Welche Statistiken hinter den Marktzahlen stehen und in welchem Turnus sie erscheinen, steht unter Quellen und Methodik. Quellen und Methodik
Worauf zu achten ist
Rechnen Sie Schulung und Produktivitätsverlust in den ersten Wochen ein. Diese Kosten stehen in keinem Angebot, fallen aber sicher an.
Was oft gefragt wird
Werden Anbieter für die Aufnahme bezahlt?
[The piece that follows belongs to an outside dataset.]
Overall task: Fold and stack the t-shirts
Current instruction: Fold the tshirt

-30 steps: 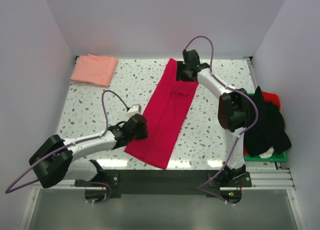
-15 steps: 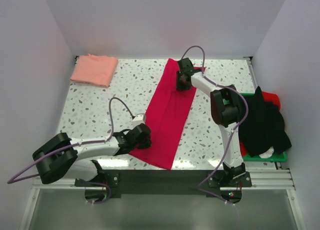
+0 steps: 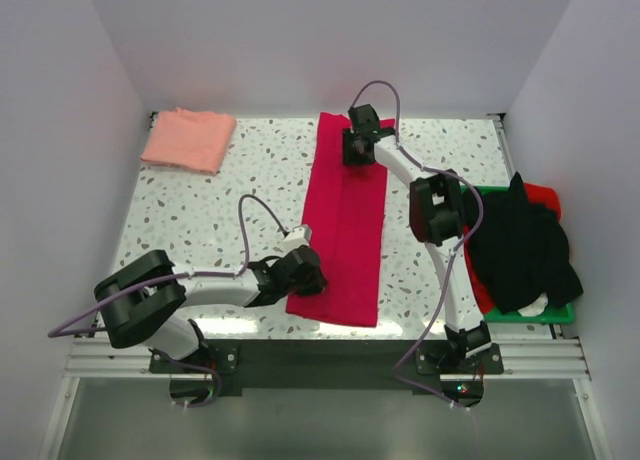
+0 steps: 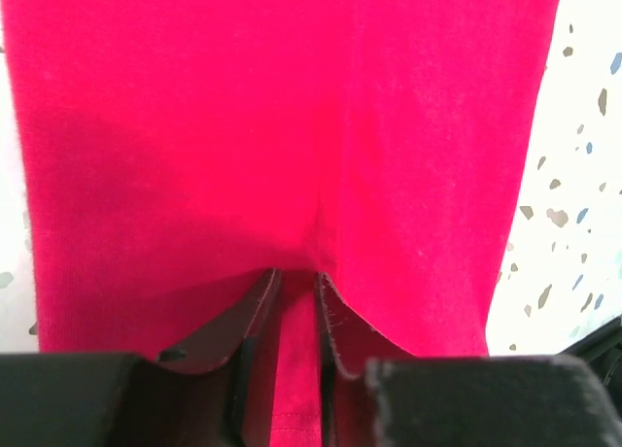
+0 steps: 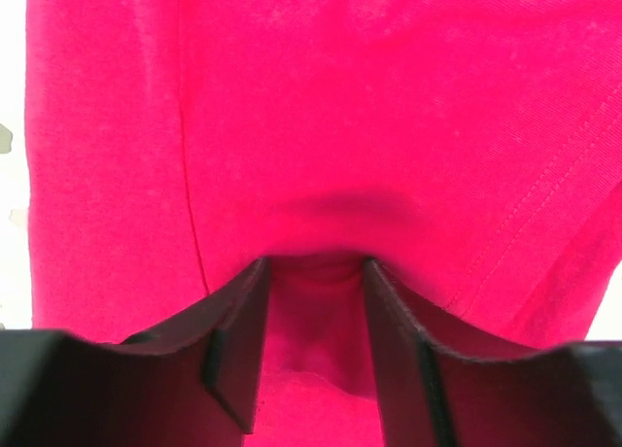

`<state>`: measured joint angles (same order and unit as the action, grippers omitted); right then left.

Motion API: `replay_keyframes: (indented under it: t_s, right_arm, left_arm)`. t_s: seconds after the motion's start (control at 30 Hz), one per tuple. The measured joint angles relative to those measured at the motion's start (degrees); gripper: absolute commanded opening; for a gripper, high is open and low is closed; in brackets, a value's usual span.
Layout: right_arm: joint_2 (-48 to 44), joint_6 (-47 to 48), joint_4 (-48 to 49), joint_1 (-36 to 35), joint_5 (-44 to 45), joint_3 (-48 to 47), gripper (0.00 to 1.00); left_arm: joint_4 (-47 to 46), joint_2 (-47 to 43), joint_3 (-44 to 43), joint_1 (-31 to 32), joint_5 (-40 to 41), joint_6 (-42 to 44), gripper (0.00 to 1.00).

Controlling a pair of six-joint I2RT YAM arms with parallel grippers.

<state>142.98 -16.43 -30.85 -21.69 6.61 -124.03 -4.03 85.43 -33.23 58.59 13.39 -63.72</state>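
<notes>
Crimson shirt [image 3: 345,225] folded into long strip mid-table, running near to far. Left gripper [image 3: 308,278] narrow, pinching fold at near-left edge; right gripper [image 3: 356,146] wider, cloth bunched between jaws at far end. Speckled table [image 3: 200,220] shows both sides; salmon shirt [image 3: 187,138] folded at far-left corner, well apart
</notes>
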Motion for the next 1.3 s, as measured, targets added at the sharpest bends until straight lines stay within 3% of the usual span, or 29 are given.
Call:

Nein. Die Aufnahme richtet sich danach, ob ein Produkt für das Gewerk eine Rolle spielt. Wo Provisionen fließen können, steht das an der jeweiligen Seite.
Wie viele Arbeitsplätze rechnen sich?
Bei Mietmodellen wächst der Preis linear mit den Nutzern, bei Lizenzmodellen sinkt der Preis je Platz oft mit der Menge. Der Vergleich lohnt über eine Laufzeit von drei bis fünf Jahren, nicht über einen Monat.
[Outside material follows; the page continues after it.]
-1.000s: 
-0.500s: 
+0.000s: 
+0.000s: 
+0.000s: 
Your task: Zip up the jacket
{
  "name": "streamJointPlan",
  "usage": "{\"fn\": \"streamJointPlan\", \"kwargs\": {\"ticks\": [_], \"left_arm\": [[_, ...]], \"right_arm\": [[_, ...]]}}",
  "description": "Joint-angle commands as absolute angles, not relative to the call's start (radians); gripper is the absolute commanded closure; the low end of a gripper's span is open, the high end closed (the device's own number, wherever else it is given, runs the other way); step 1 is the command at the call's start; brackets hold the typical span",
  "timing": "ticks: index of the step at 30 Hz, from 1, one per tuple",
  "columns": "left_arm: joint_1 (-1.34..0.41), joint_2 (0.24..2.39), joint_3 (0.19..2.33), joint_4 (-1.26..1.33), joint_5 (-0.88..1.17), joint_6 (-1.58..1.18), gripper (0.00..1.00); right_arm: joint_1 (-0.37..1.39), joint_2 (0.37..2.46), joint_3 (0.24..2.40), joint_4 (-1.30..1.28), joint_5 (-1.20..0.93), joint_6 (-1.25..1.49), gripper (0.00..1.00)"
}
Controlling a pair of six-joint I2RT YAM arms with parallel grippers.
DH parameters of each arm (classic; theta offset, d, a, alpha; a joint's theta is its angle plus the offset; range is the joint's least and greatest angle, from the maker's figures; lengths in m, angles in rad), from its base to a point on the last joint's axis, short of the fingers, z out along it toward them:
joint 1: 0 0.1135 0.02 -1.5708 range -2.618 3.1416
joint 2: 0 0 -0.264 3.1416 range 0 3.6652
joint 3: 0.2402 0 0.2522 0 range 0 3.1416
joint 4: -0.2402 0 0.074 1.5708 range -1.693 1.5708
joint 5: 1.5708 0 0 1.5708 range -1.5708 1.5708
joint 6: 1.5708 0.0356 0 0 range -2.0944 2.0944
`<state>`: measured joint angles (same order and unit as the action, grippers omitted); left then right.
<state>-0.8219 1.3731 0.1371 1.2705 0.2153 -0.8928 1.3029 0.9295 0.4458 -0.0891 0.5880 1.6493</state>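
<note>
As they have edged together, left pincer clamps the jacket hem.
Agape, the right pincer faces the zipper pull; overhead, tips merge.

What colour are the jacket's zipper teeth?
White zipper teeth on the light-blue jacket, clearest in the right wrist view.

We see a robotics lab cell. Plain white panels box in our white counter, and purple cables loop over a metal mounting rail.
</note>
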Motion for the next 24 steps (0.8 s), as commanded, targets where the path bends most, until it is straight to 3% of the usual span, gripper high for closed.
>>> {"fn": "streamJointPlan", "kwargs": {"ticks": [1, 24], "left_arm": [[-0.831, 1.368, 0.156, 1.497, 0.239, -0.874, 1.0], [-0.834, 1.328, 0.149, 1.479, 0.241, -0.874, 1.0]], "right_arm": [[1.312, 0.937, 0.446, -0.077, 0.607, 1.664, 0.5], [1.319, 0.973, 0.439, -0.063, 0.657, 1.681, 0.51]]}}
Gibt es kostenlose Lösungen?
Vereinzelt gibt es kostenfreie Einstiegsvarianten, meist mit Begrenzung auf einen Arbeitsplatz oder einen Funktionsumfang. Für den produktiven Betrieb in mehreren Händen sind sie selten ausreichend.
Was passiert bei einem Ausfall?
Zu klären ist, welche Verfügbarkeit zugesagt wird, wie der Support im Störungsfall erreichbar ist und ob es einen dokumentierten Ersatzweg gibt. Gerade bei cloudbasierten Systemen ist das der entscheidende Punkt.
Brauche ich eine Branchenlösung oder reicht ein allgemeines System?
Wo gesetzliche Vorgaben oder Abrechnungsregeln im Spiel sind, ist eine Branchenlösung meist der kürzere Weg. Bei rein kaufmännischen Aufgaben kann ein allgemeines System genügen und ist oft günstiger.
Sinnvoll ist der Vergleich über eine Laufzeit von mehreren Jahren statt über den Monatspreis. Einrichtung, Schulung und Wartung verschieben das Bild deutlich.
Branchen-Software ist ein unabhängiges redaktionelles Angebot und kein Hersteller. Angaben stammen von den öffentlichen Herstellerseiten und wurden zuletzt am 10.09.2026 abgeglichen. Verbindlich ist die Auskunft des jeweiligen Anbieters.